Updated on June 02, 2022

Comments

  • Damgaard
    Damgaard almost 2 years

    I'm trying to raise a DeprecationWarning, with a code snippet based on the example shown in the docs. http://docs.python.org/2/library/warnings.html#warnings.warn

    Official

    def deprecation(message):
        warnings.warn(message, DeprecationWarning, stacklevel=2)
    

    Mine

    import warnings
    warnings.warn("This is a warnings.", DeprecationWarning, stacklevel=2) is None  # returns True
    

    I've tried removing the stacklevel argument, setting it to negative, 0, 2 and 20000. The warning is always silently swallowed. It doesn't issue a warning or raise an exception. It just ignores the line and returns None. The docs doesn't mention the criteria for ignoring. Giving a message, makes warnings.warn correctly issue a Userwarning.

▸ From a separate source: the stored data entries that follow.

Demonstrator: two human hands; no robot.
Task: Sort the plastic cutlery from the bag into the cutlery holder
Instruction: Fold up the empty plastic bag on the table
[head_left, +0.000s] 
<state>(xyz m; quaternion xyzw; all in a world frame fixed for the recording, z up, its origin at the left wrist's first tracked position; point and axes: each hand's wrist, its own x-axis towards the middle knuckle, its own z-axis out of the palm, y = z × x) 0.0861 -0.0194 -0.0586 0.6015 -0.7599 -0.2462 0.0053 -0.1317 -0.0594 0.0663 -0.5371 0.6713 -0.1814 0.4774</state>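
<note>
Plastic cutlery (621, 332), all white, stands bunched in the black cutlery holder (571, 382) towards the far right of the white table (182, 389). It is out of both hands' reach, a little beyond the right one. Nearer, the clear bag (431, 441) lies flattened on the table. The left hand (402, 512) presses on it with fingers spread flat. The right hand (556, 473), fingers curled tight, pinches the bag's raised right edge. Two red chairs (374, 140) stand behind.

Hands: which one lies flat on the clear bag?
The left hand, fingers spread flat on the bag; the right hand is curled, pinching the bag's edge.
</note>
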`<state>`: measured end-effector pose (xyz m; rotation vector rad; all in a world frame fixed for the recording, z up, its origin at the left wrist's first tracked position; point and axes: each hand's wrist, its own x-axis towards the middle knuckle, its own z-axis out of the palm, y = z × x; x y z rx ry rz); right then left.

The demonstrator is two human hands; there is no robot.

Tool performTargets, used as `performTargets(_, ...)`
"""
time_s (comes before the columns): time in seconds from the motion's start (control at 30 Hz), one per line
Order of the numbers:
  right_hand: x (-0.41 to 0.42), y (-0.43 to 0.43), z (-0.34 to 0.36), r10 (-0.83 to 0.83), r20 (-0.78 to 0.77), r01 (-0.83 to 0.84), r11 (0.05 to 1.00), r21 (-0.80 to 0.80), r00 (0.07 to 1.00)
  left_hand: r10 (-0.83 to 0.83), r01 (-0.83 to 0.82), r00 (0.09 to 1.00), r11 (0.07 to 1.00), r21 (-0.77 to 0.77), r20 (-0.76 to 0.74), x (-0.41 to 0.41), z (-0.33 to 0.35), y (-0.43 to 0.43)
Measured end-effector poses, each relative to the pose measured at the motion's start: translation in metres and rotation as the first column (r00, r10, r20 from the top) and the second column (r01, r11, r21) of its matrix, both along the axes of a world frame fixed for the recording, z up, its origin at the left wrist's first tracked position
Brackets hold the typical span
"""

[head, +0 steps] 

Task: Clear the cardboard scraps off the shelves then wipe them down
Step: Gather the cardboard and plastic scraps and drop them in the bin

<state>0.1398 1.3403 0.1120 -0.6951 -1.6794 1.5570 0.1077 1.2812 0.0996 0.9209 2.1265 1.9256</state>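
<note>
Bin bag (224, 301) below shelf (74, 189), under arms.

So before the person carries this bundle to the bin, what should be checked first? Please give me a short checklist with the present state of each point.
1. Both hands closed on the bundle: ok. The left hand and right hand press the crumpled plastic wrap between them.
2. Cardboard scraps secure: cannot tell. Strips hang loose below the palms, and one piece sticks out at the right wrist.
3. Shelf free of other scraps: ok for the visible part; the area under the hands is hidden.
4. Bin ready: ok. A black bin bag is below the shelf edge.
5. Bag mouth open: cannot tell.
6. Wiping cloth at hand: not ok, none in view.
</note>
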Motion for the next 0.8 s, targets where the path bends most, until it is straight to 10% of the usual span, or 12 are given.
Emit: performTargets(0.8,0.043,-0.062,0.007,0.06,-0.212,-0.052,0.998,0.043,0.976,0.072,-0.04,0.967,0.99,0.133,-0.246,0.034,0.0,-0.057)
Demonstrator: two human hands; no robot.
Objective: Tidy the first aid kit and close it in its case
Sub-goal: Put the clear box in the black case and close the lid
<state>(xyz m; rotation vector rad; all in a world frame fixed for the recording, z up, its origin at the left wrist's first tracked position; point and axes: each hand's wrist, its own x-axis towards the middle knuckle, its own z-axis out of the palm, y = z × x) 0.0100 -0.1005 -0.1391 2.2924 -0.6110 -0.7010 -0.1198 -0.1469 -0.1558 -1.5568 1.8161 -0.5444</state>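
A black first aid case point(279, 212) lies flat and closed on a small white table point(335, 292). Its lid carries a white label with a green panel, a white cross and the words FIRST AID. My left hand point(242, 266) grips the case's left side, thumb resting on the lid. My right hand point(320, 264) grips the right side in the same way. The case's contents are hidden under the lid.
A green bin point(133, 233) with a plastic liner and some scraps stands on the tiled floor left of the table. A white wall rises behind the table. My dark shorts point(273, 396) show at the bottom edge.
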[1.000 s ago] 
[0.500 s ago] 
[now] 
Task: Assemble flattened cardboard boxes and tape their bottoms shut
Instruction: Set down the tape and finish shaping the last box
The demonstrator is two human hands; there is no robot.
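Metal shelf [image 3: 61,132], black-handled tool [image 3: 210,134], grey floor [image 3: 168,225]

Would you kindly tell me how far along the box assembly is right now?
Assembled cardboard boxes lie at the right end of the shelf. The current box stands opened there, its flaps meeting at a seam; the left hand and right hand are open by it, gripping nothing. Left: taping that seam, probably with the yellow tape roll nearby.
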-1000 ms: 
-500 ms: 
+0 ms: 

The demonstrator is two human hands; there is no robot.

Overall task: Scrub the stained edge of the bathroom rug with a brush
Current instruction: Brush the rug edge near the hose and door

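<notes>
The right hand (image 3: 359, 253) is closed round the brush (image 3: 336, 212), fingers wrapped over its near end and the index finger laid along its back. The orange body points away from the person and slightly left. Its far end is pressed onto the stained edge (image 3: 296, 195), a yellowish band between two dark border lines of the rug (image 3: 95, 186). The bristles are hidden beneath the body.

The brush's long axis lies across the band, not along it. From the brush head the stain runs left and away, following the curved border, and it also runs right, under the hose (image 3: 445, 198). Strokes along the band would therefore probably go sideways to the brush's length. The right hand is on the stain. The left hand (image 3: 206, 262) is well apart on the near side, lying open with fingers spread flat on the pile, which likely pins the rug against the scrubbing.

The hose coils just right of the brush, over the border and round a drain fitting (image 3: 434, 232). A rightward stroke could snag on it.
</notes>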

    What can be causing this and how do I get warn to actually warn?

  • Damgaard
    Damgaard over 10 years
    I see. I'm not sure I agree with that decision to change it from being loud to non-loud in 2.7. Users should, by default, be told when things are changing so they don't get caught completely unaware. Thanks.
  • naught101
    naught101 over 8 years
    @Damgaard: users don't care, as long as it works. It's a warning for developers, who should be testing with -W all or -W once anyway.
  • Marcel Wilson
    Marcel Wilson over 7 years
    Is there a way to programmatically turn on all warnings? (e.g. not at commandline?)
  • Sven Marnach
    Sven Marnach over 7 years
    @MarcelWilson Something like warnings.simplefilter("always") (or warnings.simplefilter("default"), if you only want to see the first occurrence of each warning). Just read the warnings module documentation for details.